We also incorporate by reference into this prospectus all documents (other than current reports furnished under Item 2.02 or Item 7.01 of Form 8-K and exhibits filed on such form that are related to such items) that are filed by us with the SEC pursuant to Sections 13(a), 13(c), 14 or 15(d) of the Exchange Act (i) after the date of the initial filing of the registration statement of which this prospectus forms a part and prior to effectiveness of the registration statement, or (ii) after the date of this prospectus but prior to the termination of the offering. These documents include periodic reports, such as Annual Reports on Form 10-K, Quarterly Reports on Form 10-Q and Current Reports on Form 8-K, as well as proxy statements on Schedule 14A.
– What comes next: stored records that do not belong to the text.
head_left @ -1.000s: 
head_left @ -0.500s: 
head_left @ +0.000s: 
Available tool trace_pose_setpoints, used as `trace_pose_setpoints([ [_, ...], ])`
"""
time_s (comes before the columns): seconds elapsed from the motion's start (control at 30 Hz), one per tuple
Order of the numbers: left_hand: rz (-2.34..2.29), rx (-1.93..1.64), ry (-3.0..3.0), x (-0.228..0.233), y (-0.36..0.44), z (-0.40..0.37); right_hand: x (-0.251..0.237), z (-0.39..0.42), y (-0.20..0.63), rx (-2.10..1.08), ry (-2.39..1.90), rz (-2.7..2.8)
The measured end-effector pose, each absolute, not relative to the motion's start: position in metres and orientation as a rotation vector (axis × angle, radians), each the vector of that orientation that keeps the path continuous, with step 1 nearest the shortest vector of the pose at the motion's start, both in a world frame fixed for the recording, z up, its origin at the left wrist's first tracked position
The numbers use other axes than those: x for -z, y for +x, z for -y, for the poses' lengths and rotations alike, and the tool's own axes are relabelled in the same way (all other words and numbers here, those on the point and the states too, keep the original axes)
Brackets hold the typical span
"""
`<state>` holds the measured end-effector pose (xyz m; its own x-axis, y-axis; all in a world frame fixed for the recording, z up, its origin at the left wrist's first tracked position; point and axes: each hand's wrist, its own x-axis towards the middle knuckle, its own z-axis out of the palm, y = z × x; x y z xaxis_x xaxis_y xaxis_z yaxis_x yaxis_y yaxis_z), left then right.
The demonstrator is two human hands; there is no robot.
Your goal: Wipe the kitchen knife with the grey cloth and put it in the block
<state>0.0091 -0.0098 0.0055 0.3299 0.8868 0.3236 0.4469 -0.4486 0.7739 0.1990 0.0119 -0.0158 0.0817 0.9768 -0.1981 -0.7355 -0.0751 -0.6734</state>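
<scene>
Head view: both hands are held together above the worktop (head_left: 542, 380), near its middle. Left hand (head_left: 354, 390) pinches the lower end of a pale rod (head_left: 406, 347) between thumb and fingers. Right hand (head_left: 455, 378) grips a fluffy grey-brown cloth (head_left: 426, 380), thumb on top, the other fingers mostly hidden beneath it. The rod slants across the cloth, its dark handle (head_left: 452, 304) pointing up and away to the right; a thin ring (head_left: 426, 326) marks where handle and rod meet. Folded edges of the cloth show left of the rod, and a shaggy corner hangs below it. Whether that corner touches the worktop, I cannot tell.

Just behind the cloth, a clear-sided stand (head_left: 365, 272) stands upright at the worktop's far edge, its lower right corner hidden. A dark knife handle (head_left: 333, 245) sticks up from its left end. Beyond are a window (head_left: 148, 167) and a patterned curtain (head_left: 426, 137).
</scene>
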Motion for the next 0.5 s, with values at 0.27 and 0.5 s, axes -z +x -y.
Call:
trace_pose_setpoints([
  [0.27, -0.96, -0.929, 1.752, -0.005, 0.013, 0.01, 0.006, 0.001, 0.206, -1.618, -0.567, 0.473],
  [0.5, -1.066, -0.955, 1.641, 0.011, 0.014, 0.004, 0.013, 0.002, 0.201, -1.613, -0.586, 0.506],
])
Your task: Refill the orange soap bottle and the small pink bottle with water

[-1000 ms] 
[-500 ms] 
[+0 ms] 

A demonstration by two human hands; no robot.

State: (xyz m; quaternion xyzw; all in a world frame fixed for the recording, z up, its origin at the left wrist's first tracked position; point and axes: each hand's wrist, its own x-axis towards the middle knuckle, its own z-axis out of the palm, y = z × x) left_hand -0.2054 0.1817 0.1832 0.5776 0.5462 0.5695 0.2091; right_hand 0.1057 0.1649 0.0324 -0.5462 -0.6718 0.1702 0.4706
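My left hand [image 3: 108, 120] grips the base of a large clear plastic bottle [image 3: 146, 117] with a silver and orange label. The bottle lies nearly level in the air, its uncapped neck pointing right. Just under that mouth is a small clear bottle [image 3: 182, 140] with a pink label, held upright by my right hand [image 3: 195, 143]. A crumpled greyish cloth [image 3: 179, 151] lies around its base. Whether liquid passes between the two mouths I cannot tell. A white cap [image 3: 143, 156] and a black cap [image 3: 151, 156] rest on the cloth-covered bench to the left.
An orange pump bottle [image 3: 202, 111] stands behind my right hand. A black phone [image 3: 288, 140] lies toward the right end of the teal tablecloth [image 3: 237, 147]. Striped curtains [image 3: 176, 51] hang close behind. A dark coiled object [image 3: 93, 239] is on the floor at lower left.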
We will provide to each person, including any beneficial owner, to whom a prospectus is delivered, without charge upon written or oral request, a copy of any or all of the documents that are incorporated by reference into this prospectus but not delivered with the prospectus, including exhibits that are specifically incorporated by reference into such documents. You should direct any requests for documents to Mustang Bio, Inc., 377 Plantation Street, Worcester, Massachusetts 01605, Attn: General Counsel, or by calling (781) 652-4500.
You also may access these filings on our website at www.mustangbio.com. We do not incorporate the information on our website into this prospectus or any supplement to this prospectus and you should not consider any information on, or that can be accessed through, our website as part of this prospectus or any supplement to this prospectus (other than those filings with the SEC that we specifically incorporate by reference into this prospectus or any supplement to this prospectus). You may also access these filings at the SEC’s website at www.sec.gov.
Any statement contained in a document incorporated or deemed to be incorporated by reference in this prospectus will be deemed modified, superseded or replaced for purposes of this prospectus to the extent that a statement contained in this prospectus modifies, supersedes or replaces such statement.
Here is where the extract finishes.